» **TASK DETAILS**: Retype the listing below, keeping every line the same.

» **INPUT DATA**:
|---|

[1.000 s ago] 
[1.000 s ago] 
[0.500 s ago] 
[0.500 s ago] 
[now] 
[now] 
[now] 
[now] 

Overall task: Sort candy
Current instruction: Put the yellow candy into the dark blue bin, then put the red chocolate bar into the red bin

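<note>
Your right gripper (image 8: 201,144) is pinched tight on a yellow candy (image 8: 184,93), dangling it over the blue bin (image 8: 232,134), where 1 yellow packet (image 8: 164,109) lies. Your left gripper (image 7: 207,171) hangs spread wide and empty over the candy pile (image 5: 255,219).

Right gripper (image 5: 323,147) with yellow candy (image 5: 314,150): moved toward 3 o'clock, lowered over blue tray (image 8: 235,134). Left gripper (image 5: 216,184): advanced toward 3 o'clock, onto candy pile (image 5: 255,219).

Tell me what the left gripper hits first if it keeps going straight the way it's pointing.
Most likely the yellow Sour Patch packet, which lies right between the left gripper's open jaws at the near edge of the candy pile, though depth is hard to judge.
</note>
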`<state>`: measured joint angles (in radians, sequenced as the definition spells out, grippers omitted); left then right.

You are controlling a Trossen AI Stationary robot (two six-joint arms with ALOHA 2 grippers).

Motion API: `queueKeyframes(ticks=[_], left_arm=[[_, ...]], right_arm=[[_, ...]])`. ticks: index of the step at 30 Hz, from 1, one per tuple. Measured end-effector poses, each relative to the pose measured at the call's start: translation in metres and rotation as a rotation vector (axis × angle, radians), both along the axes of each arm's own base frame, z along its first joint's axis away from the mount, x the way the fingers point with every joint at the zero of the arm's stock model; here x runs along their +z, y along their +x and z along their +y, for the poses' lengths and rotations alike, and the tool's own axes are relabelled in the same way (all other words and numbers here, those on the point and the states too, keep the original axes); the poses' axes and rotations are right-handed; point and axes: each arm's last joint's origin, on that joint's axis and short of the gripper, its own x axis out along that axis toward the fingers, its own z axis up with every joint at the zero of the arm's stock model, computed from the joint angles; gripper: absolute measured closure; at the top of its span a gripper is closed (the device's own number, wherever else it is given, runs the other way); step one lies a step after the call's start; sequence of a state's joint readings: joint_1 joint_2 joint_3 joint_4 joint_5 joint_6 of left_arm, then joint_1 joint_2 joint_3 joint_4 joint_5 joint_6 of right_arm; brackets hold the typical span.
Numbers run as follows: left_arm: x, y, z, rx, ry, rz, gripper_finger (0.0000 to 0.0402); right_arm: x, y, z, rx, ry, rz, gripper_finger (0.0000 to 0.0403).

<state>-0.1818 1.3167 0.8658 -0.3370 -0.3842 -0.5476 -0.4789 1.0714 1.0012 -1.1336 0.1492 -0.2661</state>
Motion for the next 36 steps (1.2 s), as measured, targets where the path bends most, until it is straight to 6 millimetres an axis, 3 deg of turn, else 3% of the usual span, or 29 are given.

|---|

» **SOLUTION TO THIS EXERCISE**:
[1.000 s ago] 
[1.000 s ago] 
[0.500 s ago] 
[0.500 s ago] 
[now] 
[now] 
[now] 
[now] 

Overall task: Sort candy
Current instruction: Put the yellow candy into the dark blue bin, then put the red chocolate bar into the red bin

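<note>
Your right gripper (image 8: 201,144) is pinched tight on a yellow candy (image 8: 184,93), dangling it over the blue bin (image 8: 232,134), where 1 yellow packet (image 8: 164,109) lies. Your left gripper (image 7: 207,171) hangs spread wide and empty over the candy pile (image 5: 255,219).

Right gripper (image 5: 323,147) with yellow candy (image 5: 314,150): moved toward 3 o'clock, lowered over blue tray (image 8: 235,134). Left gripper (image 5: 216,184): advanced toward 3 o'clock, onto candy pile (image 5: 255,219).

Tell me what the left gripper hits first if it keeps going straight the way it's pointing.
Most likely the yellow Sour Patch packet, which lies right between the left gripper's open jaws at the near edge of the candy pile, though depth is hard to judge.
</note>
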`<state>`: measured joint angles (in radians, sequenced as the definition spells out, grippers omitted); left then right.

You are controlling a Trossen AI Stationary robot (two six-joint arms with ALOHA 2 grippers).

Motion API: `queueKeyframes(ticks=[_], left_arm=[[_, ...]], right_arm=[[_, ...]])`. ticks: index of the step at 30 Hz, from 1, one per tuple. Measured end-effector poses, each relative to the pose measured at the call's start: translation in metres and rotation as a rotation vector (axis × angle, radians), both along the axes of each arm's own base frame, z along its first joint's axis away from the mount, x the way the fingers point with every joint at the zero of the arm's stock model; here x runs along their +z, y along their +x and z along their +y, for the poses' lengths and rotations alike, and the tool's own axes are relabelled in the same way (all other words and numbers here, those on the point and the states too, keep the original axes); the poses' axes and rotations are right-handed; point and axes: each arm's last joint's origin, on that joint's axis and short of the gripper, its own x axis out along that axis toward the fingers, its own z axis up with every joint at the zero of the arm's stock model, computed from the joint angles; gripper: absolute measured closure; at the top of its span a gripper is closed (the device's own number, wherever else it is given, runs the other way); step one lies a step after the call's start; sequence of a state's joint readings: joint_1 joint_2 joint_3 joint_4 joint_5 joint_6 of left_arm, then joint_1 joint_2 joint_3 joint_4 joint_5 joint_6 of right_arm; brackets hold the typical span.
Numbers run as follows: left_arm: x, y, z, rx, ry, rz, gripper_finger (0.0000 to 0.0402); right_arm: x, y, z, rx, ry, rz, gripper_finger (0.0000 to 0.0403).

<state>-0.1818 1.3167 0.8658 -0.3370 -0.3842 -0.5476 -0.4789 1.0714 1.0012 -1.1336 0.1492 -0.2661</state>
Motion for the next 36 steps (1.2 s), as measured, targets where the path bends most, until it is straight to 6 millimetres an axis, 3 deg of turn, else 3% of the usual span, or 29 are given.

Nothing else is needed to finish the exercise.